- [TO DO]
Your answer must be the full listing below, repeated exactly.
*** COLLECTED DATA ***
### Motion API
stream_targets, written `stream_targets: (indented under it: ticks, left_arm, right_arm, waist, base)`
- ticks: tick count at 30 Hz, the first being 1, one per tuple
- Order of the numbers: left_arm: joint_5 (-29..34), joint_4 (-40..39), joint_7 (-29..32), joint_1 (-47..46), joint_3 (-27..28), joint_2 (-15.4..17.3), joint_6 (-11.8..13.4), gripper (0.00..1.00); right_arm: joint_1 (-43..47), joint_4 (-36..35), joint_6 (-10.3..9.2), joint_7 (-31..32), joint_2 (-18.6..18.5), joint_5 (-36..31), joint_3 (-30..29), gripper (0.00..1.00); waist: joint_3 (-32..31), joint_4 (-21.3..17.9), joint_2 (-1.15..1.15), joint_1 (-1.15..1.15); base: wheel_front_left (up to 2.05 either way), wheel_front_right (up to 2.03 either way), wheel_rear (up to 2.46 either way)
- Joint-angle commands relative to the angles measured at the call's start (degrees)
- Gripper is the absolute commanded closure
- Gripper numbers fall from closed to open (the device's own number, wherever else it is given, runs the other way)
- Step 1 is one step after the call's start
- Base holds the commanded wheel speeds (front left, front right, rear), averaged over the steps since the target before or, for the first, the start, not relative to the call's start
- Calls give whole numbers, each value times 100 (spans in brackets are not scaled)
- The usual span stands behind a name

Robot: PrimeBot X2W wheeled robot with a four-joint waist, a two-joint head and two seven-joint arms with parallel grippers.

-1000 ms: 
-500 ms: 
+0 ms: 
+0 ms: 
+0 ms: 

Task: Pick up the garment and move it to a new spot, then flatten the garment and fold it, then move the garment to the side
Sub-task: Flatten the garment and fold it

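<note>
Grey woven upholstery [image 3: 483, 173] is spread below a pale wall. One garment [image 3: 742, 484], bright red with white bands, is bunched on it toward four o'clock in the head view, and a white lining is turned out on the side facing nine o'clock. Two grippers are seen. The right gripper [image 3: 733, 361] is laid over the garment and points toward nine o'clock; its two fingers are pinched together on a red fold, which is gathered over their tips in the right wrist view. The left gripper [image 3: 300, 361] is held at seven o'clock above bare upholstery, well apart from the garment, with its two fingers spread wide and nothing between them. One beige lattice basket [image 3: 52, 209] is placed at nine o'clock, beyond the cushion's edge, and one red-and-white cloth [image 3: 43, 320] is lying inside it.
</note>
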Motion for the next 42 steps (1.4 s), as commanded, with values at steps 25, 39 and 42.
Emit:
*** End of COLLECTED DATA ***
- [ANSWER TO THIS PROBLEM]
### Motion API
stream_targets, written `stream_targets: (indented under it: ticks, left_arm, right_arm, waist, base)`
- ticks: tick count at 30 Hz, the first being 1, one per tuple
- Order of the numbers: left_arm: joint_5 (-29..34), joint_4 (-40..39), joint_7 (-29..32), joint_1 (-47..46), joint_3 (-27..28), joint_2 (-15.4..17.3), joint_6 (-11.8..13.4), gripper (0.00..1.00); right_arm: joint_1 (-43..47), joint_4 (-36..35), joint_6 (-10.3..9.2), joint_7 (-31..32), joint_2 (-18.6..18.5), joint_5 (-36..31), joint_3 (-30..29), gripper (0.00..1.00); waist: joint_3 (-32..31), joint_4 (-21.3..17.9), joint_2 (-1.15..1.15), joint_1 (-1.15..1.15); base: wheel_front_left (up to 2.05 either way), wheel_front_right (up to 2.03 either way), wheel_rear (up to 2.46 either way)
- Joint-angle commands relative to the angles measured at the call's start (degrees)
- Gripper is the absolute commanded closure
- Gripper numbers fall from closed to open (the device's own number, wherever else it is given, runs the other way)
- Step 1 is one step after the call's start
- Base holds the commanded wheel speeds (front left, front right, rear), averaged over the steps since the target before or, for the first, the start, not relative to the call's start
- Calls give whole numbers, each value times 100 (spans in brackets are not scaled)
- The usual span stands behind a name

Robot: PrimeBot X2W wheeled robot with a four-joint waist, a two-joint head and two seven-joint arms with parallel grippers.

-1000 ms: 
-500 ms: 
+0 ms: 
+0 ms: 
+0 ms: 

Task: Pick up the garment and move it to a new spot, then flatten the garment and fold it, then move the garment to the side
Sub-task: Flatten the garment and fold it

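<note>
Grey woven upholstery [image 3: 483, 173] is spread below a pale wall. One garment [image 3: 742, 484], bright red with white bands, is bunched on it toward four o'clock in the head view, and a white lining is turned out on the side facing nine o'clock. Two grippers are seen. The right gripper [image 3: 733, 361] is laid over the garment and points toward nine o'clock; its two fingers are pinched together on a red fold, which is gathered over their tips in the right wrist view. The left gripper [image 3: 300, 361] is held at seven o'clock above bare upholstery, well apart from the garment, with its two fingers spread wide and nothing between them. One beige lattice basket [image 3: 52, 209] is placed at nine o'clock, beyond the cushion's edge, and one red-and-white cloth [image 3: 43, 320] is lying inside it.
</note>
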Motion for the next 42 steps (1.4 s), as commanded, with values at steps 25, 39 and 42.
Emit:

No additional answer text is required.